= YOUR INSTRUCTIONS =
Examine the records below and count how many lines contain the string "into". Give only the number.

= TASK INPUT =
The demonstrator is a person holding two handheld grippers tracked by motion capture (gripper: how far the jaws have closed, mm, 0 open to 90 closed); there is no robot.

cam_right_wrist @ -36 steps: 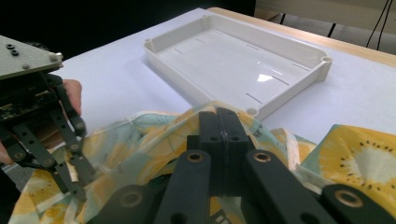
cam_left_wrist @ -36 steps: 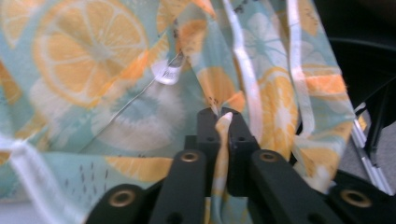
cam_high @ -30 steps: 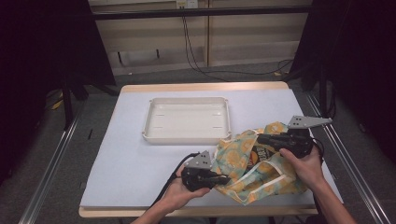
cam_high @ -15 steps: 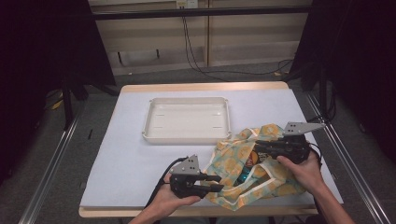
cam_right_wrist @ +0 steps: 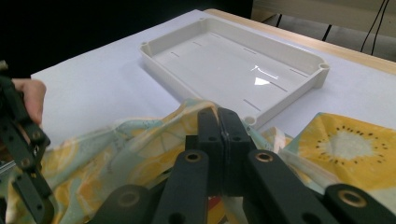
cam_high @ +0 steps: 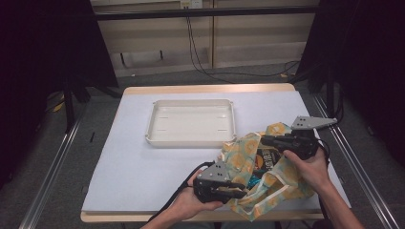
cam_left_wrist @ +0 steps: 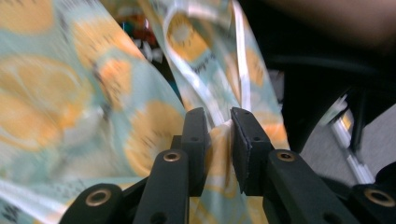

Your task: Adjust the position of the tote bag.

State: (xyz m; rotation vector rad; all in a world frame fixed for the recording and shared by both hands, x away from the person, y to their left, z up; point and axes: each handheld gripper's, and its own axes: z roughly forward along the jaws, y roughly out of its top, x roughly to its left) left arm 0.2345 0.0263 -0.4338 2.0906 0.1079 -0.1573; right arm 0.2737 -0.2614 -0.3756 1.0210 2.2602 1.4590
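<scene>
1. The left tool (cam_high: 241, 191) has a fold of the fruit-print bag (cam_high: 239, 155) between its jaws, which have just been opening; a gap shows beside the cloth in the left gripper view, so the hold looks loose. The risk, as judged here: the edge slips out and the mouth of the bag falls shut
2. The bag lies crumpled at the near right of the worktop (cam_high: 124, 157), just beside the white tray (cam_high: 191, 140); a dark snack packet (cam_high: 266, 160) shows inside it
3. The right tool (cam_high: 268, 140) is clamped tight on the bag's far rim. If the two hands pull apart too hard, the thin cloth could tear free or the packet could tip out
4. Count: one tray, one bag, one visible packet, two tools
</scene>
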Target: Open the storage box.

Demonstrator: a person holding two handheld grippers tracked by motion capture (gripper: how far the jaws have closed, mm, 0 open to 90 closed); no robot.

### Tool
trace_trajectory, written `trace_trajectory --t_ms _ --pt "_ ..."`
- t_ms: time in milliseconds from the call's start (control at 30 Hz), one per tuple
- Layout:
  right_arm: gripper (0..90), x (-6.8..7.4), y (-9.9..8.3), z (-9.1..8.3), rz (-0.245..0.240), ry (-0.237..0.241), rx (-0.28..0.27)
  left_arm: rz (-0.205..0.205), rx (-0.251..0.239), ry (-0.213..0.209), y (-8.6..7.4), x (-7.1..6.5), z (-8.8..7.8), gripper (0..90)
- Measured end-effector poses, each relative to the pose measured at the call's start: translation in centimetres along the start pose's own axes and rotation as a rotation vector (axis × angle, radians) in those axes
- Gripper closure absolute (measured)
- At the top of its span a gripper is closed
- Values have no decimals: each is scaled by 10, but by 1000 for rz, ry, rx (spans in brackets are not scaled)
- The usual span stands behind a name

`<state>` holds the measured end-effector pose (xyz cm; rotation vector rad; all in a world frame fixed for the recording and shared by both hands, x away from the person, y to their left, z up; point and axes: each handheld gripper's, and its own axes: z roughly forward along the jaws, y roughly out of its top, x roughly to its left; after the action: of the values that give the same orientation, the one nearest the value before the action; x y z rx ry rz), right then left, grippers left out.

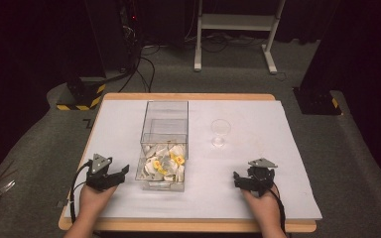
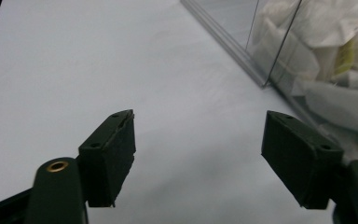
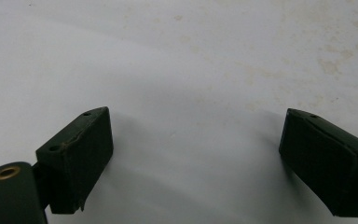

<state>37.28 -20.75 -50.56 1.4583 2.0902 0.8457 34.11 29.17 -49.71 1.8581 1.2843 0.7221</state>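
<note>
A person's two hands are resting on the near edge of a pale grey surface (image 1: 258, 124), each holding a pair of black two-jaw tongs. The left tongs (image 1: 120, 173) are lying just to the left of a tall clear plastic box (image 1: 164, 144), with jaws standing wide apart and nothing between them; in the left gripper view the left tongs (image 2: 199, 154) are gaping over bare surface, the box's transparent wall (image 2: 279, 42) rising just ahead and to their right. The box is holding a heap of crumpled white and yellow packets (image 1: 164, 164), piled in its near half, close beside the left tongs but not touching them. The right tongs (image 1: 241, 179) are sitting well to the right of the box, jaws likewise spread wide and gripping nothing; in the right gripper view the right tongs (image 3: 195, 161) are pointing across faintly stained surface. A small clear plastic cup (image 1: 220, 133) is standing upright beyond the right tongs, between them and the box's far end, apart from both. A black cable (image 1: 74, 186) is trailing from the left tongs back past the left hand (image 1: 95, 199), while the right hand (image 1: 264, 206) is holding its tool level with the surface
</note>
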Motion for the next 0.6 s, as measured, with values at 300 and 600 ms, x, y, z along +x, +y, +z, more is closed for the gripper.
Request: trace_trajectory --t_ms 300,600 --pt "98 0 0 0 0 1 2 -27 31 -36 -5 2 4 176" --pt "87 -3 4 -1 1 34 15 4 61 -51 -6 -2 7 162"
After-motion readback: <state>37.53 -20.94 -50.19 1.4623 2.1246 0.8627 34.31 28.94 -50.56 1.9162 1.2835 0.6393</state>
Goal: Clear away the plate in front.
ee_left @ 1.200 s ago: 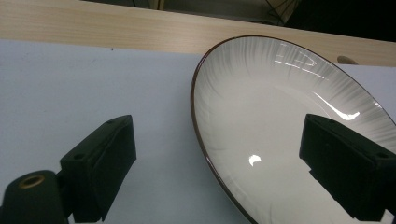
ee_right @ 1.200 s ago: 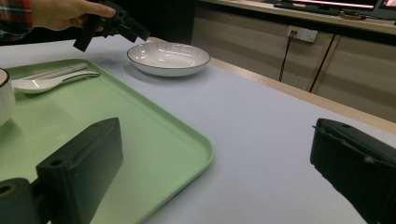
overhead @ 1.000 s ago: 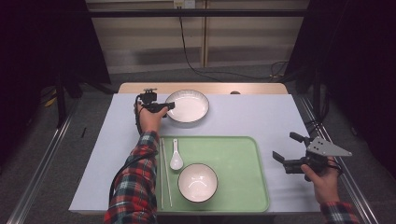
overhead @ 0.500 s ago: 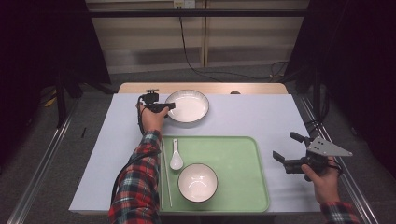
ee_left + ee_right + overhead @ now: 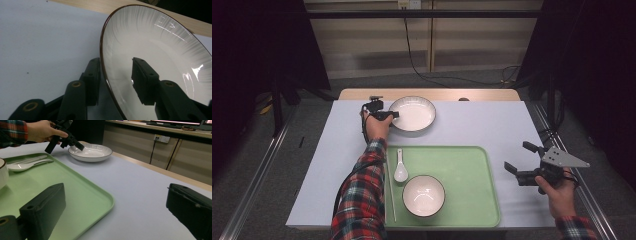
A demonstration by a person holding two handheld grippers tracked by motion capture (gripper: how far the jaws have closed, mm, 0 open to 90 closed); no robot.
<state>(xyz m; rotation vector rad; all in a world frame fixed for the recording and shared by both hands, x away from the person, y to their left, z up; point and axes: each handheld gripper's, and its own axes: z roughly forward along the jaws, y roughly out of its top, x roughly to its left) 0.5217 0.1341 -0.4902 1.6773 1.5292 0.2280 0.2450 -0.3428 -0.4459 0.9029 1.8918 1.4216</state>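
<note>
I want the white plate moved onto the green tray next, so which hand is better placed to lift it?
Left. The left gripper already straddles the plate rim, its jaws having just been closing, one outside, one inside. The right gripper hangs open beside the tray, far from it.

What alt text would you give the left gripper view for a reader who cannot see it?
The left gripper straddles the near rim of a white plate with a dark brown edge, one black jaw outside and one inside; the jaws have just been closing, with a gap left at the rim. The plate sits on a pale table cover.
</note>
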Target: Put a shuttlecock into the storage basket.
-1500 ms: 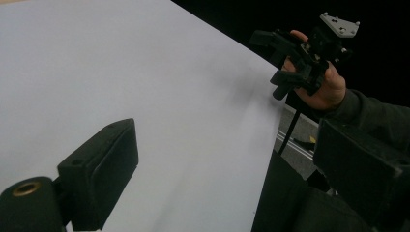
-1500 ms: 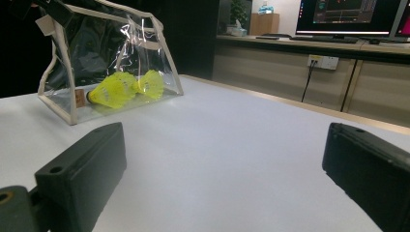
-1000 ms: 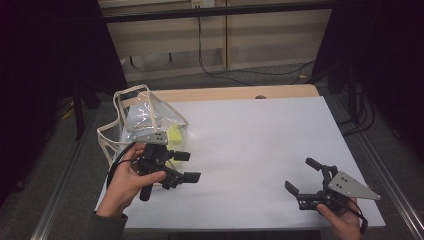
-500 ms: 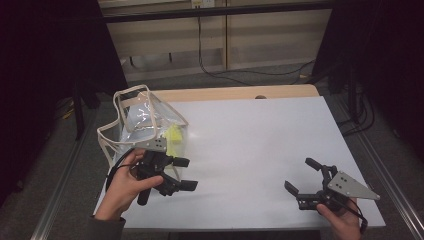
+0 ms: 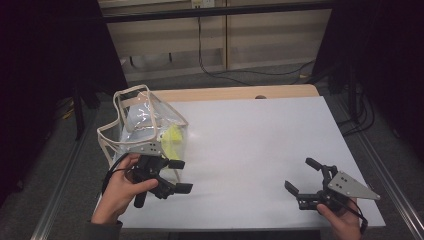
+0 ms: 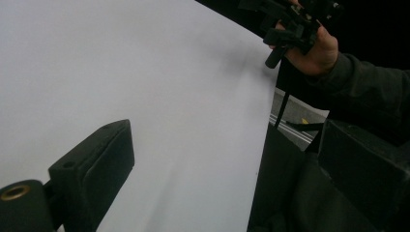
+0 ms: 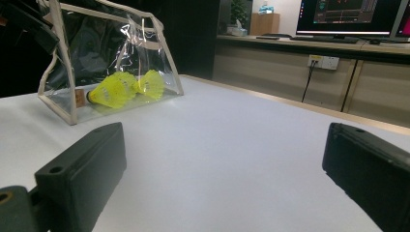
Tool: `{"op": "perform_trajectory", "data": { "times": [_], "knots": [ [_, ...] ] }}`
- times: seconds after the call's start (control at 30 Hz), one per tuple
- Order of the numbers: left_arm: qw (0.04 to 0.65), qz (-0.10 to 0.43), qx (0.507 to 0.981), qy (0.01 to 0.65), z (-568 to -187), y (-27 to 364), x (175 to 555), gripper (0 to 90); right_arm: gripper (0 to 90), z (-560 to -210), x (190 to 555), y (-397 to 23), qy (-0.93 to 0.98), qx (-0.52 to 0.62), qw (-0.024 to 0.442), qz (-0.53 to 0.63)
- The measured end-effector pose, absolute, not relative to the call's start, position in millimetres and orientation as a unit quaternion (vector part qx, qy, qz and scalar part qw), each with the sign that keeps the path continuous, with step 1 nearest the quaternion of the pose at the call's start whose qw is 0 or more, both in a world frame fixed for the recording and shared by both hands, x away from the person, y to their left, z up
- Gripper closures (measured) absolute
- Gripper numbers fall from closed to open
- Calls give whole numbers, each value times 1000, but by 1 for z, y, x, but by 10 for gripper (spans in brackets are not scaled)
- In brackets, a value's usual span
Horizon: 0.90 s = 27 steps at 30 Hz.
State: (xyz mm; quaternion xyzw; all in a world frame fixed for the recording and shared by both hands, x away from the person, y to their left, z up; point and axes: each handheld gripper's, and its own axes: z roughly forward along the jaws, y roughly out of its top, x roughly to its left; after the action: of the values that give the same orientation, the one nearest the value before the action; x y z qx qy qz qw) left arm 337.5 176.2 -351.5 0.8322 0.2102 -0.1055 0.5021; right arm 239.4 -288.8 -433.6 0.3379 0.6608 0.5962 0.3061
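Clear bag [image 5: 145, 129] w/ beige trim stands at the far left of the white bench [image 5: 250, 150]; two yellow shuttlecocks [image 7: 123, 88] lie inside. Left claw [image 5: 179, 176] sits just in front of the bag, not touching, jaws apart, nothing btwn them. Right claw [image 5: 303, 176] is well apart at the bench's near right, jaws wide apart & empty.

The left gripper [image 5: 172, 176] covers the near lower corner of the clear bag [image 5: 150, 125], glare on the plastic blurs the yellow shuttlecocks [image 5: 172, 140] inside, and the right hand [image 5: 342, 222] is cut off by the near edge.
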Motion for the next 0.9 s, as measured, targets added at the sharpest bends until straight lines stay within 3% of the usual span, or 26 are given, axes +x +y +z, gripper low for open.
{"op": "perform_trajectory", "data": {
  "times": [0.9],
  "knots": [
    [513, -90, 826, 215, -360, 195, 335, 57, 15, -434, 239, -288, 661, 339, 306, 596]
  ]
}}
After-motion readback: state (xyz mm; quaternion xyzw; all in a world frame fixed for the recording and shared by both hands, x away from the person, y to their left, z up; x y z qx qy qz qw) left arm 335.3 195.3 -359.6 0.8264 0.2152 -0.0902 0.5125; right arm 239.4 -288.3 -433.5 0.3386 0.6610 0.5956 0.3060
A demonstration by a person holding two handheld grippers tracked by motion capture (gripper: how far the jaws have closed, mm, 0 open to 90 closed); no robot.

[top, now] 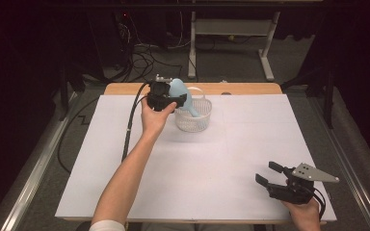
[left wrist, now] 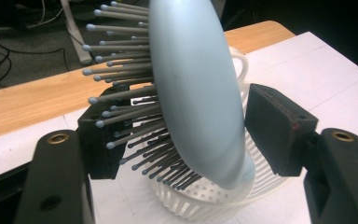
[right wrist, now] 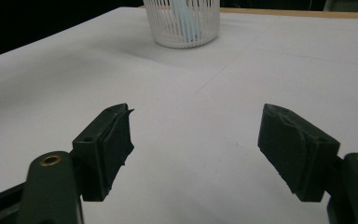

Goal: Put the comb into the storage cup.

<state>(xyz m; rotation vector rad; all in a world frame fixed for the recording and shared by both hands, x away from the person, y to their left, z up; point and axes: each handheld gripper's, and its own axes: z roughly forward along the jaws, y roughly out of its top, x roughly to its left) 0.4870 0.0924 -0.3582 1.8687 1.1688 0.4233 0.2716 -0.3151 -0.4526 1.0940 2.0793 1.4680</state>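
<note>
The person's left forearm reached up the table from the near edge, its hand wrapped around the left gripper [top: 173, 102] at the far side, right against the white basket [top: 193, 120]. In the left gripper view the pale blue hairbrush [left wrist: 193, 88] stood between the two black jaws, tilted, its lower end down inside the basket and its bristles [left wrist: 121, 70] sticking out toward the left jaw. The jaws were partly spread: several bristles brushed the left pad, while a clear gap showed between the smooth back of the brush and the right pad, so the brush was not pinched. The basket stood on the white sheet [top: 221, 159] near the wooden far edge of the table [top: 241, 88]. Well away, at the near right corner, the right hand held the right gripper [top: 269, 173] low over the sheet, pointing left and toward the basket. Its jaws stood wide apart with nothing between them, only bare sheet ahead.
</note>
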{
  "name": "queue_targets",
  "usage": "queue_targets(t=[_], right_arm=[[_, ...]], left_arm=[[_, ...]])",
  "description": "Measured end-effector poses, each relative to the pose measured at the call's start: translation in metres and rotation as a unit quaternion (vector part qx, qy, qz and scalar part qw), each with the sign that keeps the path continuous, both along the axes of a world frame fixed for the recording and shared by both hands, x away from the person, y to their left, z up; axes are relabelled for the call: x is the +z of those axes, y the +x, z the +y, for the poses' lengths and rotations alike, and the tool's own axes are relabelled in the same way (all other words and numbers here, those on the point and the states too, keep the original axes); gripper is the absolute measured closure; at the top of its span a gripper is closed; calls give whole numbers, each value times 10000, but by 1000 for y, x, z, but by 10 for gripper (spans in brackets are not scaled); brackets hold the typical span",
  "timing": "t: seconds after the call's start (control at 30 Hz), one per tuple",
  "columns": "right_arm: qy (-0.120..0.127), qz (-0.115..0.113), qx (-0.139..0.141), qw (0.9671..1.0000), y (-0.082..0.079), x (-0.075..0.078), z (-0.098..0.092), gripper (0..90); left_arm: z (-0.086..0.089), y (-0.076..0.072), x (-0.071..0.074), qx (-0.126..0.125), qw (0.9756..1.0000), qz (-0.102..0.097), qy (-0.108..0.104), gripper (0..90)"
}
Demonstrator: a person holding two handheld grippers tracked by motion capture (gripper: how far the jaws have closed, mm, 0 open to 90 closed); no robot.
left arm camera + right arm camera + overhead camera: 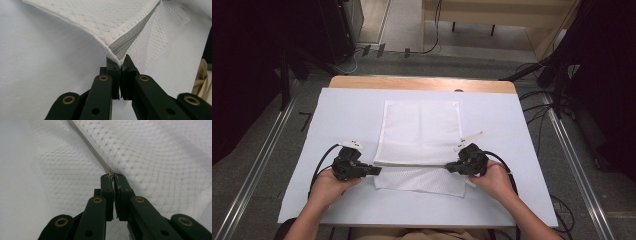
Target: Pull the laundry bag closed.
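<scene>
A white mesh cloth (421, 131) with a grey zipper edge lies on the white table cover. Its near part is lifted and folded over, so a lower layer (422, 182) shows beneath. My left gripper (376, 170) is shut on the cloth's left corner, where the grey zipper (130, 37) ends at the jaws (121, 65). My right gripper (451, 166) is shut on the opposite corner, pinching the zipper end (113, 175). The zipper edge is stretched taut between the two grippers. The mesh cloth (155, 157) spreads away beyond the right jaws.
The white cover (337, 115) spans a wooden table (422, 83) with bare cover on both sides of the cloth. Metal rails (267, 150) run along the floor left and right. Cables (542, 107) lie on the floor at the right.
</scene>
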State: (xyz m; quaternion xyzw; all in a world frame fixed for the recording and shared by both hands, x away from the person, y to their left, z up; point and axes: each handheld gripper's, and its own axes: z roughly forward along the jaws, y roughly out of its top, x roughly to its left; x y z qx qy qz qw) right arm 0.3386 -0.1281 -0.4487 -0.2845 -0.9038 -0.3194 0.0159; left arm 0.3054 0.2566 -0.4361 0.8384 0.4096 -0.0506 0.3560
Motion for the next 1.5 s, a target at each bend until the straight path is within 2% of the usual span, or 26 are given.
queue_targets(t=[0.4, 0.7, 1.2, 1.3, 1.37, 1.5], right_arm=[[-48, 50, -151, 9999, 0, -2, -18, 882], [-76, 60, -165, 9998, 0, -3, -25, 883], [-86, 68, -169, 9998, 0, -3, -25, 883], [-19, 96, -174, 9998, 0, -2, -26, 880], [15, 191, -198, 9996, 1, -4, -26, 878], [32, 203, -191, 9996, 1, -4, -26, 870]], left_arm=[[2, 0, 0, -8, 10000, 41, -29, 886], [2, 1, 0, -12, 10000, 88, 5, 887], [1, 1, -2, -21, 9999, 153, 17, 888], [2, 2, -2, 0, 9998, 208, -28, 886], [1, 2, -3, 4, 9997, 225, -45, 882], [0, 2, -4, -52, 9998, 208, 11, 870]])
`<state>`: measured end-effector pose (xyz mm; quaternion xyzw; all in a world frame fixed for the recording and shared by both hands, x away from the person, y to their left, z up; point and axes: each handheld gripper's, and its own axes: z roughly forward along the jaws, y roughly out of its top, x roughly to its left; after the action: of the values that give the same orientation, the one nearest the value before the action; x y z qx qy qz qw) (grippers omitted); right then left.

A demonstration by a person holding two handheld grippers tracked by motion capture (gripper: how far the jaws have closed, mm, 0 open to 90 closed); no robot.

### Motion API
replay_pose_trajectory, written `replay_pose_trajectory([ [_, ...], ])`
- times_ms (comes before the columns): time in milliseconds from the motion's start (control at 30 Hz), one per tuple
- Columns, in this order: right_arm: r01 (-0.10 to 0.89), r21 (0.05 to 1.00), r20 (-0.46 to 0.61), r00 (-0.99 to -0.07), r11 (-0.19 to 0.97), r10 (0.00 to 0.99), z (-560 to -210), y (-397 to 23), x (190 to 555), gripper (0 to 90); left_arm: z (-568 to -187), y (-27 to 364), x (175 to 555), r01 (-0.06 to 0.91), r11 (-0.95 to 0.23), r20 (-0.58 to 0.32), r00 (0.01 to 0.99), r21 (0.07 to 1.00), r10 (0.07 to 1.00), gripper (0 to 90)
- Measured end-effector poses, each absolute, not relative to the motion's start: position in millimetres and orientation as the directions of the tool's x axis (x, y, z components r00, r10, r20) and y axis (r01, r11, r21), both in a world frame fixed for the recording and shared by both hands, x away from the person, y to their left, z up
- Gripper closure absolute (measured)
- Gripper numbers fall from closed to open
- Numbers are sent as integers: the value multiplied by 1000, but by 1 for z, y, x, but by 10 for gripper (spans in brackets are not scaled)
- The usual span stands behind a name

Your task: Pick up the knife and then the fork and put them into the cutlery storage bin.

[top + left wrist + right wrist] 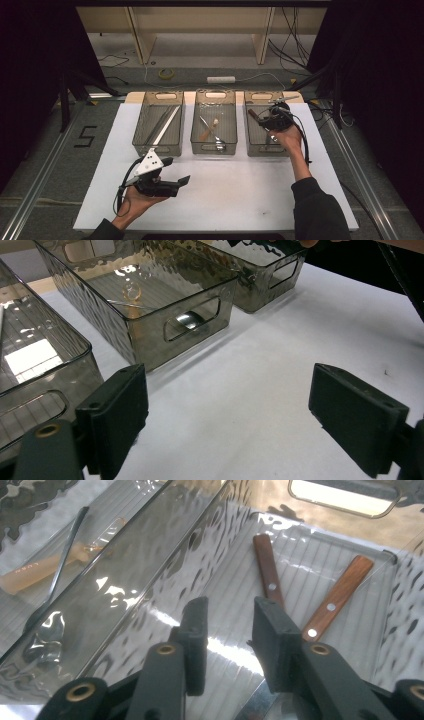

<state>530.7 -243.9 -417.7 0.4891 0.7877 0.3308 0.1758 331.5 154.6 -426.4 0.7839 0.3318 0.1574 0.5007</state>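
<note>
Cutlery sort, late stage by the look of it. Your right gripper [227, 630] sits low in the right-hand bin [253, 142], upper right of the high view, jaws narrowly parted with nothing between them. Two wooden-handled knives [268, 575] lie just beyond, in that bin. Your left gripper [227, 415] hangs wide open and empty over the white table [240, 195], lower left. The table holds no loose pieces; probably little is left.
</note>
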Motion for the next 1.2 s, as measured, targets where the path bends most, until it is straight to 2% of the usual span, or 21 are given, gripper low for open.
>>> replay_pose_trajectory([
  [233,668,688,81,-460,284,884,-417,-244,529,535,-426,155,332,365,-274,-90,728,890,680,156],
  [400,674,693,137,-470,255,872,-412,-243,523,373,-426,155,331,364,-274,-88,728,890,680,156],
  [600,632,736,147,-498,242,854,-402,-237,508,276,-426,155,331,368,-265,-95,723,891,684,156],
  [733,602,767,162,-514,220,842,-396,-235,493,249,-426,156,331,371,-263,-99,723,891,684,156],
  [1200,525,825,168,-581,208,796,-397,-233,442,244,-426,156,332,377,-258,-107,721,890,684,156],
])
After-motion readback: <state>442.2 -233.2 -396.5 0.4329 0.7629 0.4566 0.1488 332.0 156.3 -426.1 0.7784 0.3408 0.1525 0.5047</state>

= SOLVED EXERCISE =
3